Biden isn’t the Only One

On the matter of the Republic of China’s ability to defeat a People’s Republic of China invasion, Progressive-Democrat President Joe Biden isn’t the only US President who’s been terrified of offending the PRC too badly. The RoC has long sought to buy offensive, and long-range weapons from the US, even concluding some deals that a variety of US administrations have failed to deliver on. Instead, in the main,

[f]or more than a decade, US officials have encouraged Taiwan to invest in small, relatively cheap weapons such as shoulder-fired missiles, drones, and sea mines. The goal would be to bring a Chinese amphibious invasion force to a halt at close range with thousands of small strikes.
Such asymmetrical warfare is a favorite tactic of guerrillas and weaker nations facing big rivals.

I-Chung Lai, an ex-government foreign-affairs official, has the right of it:

The asymmetrical approach advocated by some people would put the whole of Taiwan into a meat grinder[.]

Defensive weaponry optimized for asymmetrical warfare are, indeed, critical items for a small nation’s ability to defend against a large nation’s invasion.

But. But, but, but. Defense only permanently surrenders the tactical and strategic initiative and is ultimate defeat. A much better defense is a strong offense. The RoC needs those far reaching and offensive weapons in order to have a serious chance of defeating—not merely resisting—a PRC invasion, and to do so without turning the fight into a bloody morass that bleeds the Republic dry while only injuring the invader.

The RoC desperately needs those offensive weapons as well as the defensive ones, and the Biden administration has an excellent opportunity to learn the lessons of Ukraine and kowtowing to Putin’s threats by slow-walking and outright withholding the long-range and offensive weapons Ukraine has needed for the last 2+ years. The Biden administration needs to put an end to the pattern of multiple administrations kowtowing to the PRC’s threats and send to the RoC the long-range and offensive weapons, along with the defensive weapons. it needs actually to defeat a PRC invasion attempt.

There is legitimate concern that the RoC can’t afford both the offensive and defensive weapons, or the offensive weapons in useful numbers. That’s what lend-lease programs and outright loans are for.

A Thought on Interest Rates

The Wall Street Journal is speculating on when the Fed might start lowering its benchmark interest rates, speculating further that the Fed might be worrying about whether it’s time and whether leaving its rates where they are might spark a recession. (I was one of those worrying about a recession starting up over the last year or year-and-a-half, and still, but maybe the Fed’s worry is as overblown as mine.)

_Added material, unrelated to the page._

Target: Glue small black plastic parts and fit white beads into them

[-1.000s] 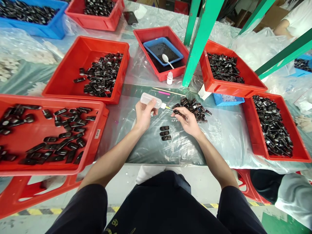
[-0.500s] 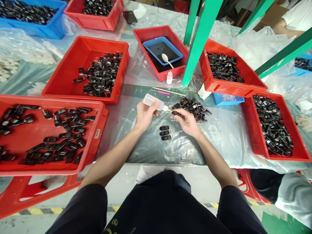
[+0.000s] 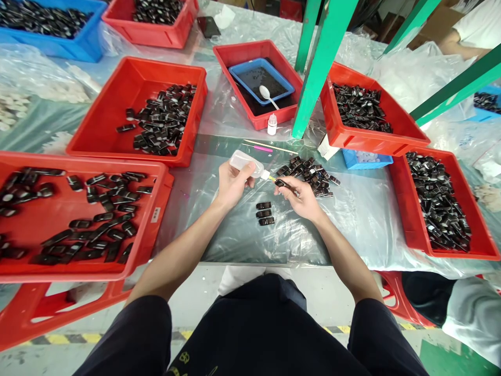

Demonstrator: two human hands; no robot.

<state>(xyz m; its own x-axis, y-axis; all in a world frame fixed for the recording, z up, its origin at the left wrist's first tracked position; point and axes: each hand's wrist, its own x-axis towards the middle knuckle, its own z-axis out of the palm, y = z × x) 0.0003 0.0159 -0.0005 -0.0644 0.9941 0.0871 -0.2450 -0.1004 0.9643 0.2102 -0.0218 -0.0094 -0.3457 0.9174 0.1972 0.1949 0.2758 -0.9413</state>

Early in the article, the WSJ has this:

The central bank will keep its benchmark interest-rate target at a range of 5.25% to 5.5%, a 23-year high….

I’m not sure that’s a useful baseline. The first 20, or so, years of that period are when the Fed was artificially suppressing interest rates.

5.25%-5.5% benchmark rates actually are, long-term, reasonably consistent with a 2% inflation rate.

Maybe it’s time for the Fed to cry “Enough” and go back to the sidelines. Nothing more is needed; let the market fluctuate as it will. Rates already are within the historical fluctuation range that didn’t need Fed interference intervention.